▸ **Problem to solve**:
Line by line, the data below should be set down unchanged, with images excluded.

_ _ _ _

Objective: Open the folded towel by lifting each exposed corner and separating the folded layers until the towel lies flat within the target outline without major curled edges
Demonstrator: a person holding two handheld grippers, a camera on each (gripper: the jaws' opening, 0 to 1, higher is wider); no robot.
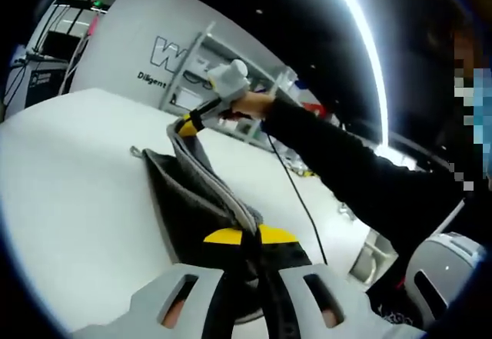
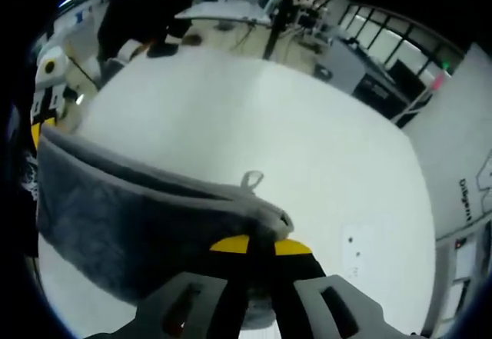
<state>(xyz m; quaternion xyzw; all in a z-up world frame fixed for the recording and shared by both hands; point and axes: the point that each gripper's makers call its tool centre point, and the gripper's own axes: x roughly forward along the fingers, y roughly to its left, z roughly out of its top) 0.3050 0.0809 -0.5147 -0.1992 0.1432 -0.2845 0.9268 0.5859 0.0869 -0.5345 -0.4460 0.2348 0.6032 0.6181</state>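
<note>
Two hand-held grippers (image 1: 250, 239) (image 2: 261, 245) pinching towel (image 1: 188, 193)

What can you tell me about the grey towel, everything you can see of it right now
The towel is dark grey and plush, with a lighter grey hem and a small hanging loop at one edge. It is lifted off the white table, stretched between both grippers. The left gripper pinches one end in its yellow-tipped jaws, and the right gripper pinches the other. The cloth hangs and sags between them in folded layers, not yet flat. Whether its lower edge touches the table is hard to tell.
</note>
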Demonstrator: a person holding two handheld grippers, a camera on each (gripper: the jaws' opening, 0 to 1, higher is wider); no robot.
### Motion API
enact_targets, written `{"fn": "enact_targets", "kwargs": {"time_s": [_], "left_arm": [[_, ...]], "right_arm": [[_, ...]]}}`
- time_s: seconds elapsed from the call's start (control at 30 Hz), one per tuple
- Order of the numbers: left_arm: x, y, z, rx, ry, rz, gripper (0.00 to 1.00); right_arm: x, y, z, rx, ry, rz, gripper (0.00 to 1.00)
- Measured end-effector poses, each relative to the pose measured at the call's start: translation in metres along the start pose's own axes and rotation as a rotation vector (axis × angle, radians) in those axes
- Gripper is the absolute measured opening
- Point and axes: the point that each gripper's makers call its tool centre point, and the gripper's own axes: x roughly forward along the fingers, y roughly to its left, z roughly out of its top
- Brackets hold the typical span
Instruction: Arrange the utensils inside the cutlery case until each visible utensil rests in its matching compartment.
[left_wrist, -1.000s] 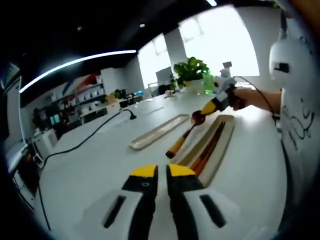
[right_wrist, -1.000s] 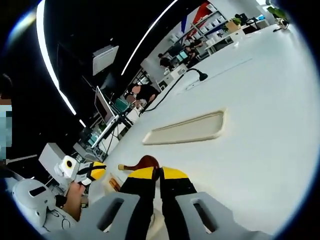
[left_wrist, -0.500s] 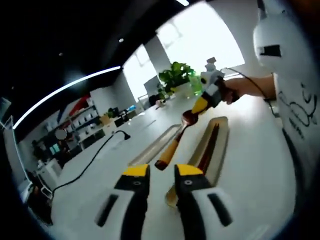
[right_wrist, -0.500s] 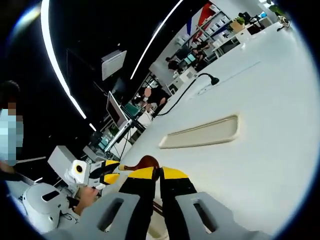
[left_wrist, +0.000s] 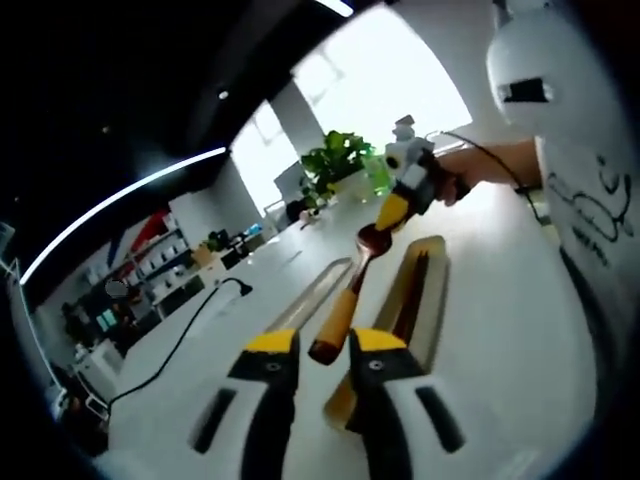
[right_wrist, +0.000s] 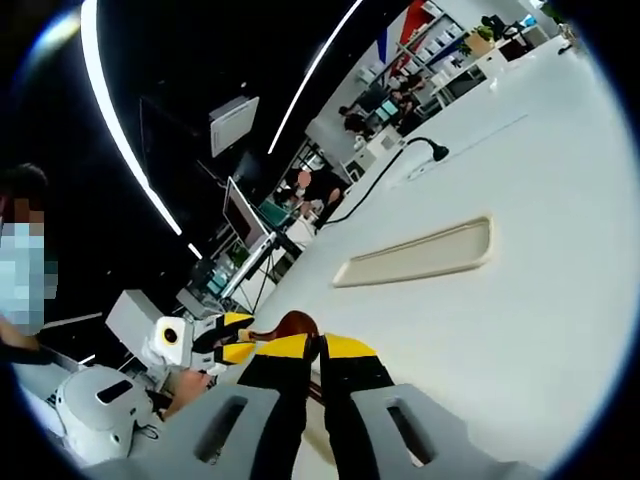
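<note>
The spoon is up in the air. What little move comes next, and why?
Probably lower it. The right hand-held gripper pinches the wooden spoon by its bowl, above the table, its handle end between the left hand-held gripper's open jaws. The cutlery case with chopsticks lies beside it.

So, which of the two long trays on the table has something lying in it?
The darker tray nearer the person holds dark sticks; the pale tray beside it lies bare.

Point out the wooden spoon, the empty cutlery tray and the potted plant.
wooden spoon (left_wrist: 338, 322), left gripper view, on its handle.
empty cutlery tray (right_wrist: 420, 256), right gripper view, on its inner floor.
potted plant (left_wrist: 332, 160), left gripper view, on its leaves.
</note>
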Motion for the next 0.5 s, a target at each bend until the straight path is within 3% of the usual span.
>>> {"fn": "enact_targets", "kwargs": {"time_s": [0.5], "left_arm": [[-0.007, -0.018, 0.0, 0.049, -0.015, -0.075, 0.19]], "right_arm": [[0.002, 0.001, -0.002, 0.026, 0.005, -0.011, 0.01]]}}
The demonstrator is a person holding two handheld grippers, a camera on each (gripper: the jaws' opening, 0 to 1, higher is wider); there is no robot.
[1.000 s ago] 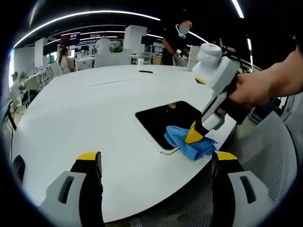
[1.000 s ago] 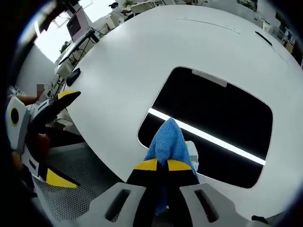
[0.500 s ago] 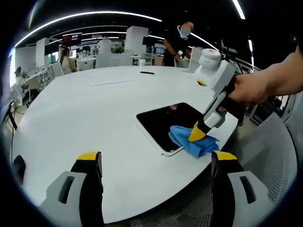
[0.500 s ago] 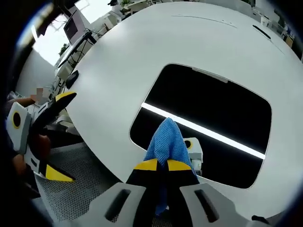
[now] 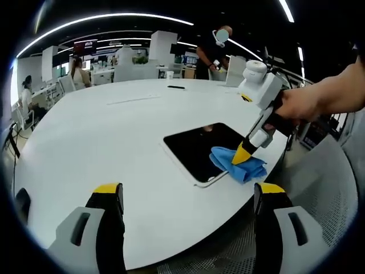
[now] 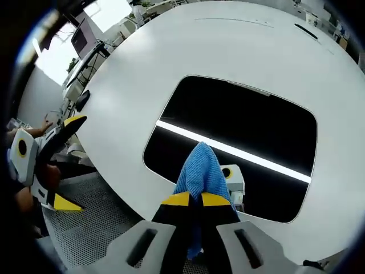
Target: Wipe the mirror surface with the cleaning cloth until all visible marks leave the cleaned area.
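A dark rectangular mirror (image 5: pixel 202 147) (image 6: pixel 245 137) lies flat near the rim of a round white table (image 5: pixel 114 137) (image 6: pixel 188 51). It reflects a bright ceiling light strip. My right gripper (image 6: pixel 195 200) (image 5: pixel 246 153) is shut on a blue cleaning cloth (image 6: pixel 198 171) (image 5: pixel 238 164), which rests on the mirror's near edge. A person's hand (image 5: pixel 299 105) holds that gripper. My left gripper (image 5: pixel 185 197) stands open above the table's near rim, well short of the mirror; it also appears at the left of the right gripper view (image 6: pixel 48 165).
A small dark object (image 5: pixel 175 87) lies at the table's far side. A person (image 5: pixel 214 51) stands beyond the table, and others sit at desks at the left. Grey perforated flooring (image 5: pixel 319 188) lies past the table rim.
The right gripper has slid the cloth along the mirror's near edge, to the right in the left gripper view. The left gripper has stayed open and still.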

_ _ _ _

▸ **Answer to this exercise**:
Objective: Open the folded towel by lifting each exposed corner and separating the folded layers until the towel lies flat within the target outline without major curled edges
Demonstrator: a person holding two handheld grippers, a camera on each (gripper: the jaws' opening, 0 to 1, higher is wider); no robot.
<state>(xyz m; quaternion xyzw; all in a z-up world frame fixed for the recording and shared by both hands; point and axes: the point that each gripper's makers call its tool centre point, and the gripper's own axes: x roughly forward along the fingers, y roughly to its left, z roughly out of its top) 0.3050 0.0809 -0.5147 -0.1992 0.1432 -0.2845 0.9268 0.5859 0.0869 -0.5345 -0.4460 0.2348 0.6032 0.6181</state>
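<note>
Two hand-held grippers (image 1: 250, 239) (image 2: 261, 245) pinching towel (image 1: 188, 193)

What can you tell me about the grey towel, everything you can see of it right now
The towel is dark grey and plush, with a lighter grey hem and a small hanging loop at one edge. It is lifted off the white table, stretched between both grippers. The left gripper pinches one end in its yellow-tipped jaws, and the right gripper pinches the other. The cloth hangs and sags between them in folded layers, not yet flat. Whether its lower edge touches the table is hard to tell.
</note>
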Demonstrator: a person holding two handheld grippers, a camera on each (gripper: the jaws' opening, 0 to 1, higher is wider); no robot.
### Motion API
enact_targets, written `{"fn": "enact_targets", "kwargs": {"time_s": [_], "left_arm": [[_, ...]], "right_arm": [[_, ...]]}}`
- time_s: seconds elapsed from the call's start (control at 30 Hz), one per tuple
- Order of the numbers: left_arm: x, y, z, rx, ry, rz, gripper (0.00 to 1.00); right_arm: x, y, z, rx, ry, rz, gripper (0.00 to 1.00)
- Measured end-effector poses, each relative to the pose measured at the call's start: translation in metres along the start pose's own axes and rotation as a rotation vector (axis × angle, radians) in those axes
- Gripper is the absolute measured opening
- Point and axes: the point that each gripper's makers call its tool centre point, and the gripper's own axes: x roughly forward along the fingers, y roughly to its left, z roughly out of its top
- Brackets hold the typical span
Instruction: Arrange the utensils inside the cutlery case until each visible utensil rests in its matching compartment.
[left_wrist, -1.000s] 
[right_wrist, -1.000s] 
[left_wrist, -0.500s] 
[right_wrist, -0.500s] 
[left_wrist, +0.000s] 
[right_wrist, +0.000s] 
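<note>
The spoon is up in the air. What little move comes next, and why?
Probably lower it. The right hand-held gripper pinches the wooden spoon by its bowl, above the table, its handle end between the left hand-held gripper's open jaws. The cutlery case with chopsticks lies beside it.

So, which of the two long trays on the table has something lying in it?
The darker tray nearer the person holds dark sticks; the pale tray beside it lies bare.

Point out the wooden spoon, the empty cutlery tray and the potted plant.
wooden spoon (left_wrist: 338, 322), left gripper view, on its handle.
empty cutlery tray (right_wrist: 420, 256), right gripper view, on its inner floor.
potted plant (left_wrist: 332, 160), left gripper view, on its leaves.
</note>
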Motion for the next 0.5 s, a target at each bend until the straight path is within 3% of the usual span.
>>> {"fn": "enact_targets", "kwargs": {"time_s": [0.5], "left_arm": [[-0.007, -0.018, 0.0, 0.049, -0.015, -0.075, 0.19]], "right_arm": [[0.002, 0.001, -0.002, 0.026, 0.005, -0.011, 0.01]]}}
The demonstrator is a person holding two handheld grippers, a camera on each (gripper: the jaws' opening, 0 to 1, higher is wider); there is no robot.
[1.000 s ago] 
[1.000 s ago] 
[0.500 s ago] 
[0.500 s ago] 
[now] 
[now] 
Target: Wipe the mirror surface with the cleaning cloth until all visible marks leave the cleaned area.
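A dark rectangular mirror (image 5: pixel 202 147) (image 6: pixel 245 137) lies flat near the rim of a round white table (image 5: pixel 114 137) (image 6: pixel 188 51). It reflects a bright ceiling light strip. My right gripper (image 6: pixel 195 200) (image 5: pixel 246 153) is shut on a blue cleaning cloth (image 6: pixel 198 171) (image 5: pixel 238 164), which rests on the mirror's near edge. A person's hand (image 5: pixel 299 105) holds that gripper. My left gripper (image 5: pixel 185 197) stands open above the table's near rim, well short of the mirror; it also appears at the left of the right gripper view (image 6: pixel 48 165).
A small dark object (image 5: pixel 175 87) lies at the table's far side. A person (image 5: pixel 214 51) stands beyond the table, and others sit at desks at the left. Grey perforated flooring (image 5: pixel 319 188) lies past the table rim.
The right gripper has slid the cloth along the mirror's near edge, to the right in the left gripper view. The left gripper has stayed open and still.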

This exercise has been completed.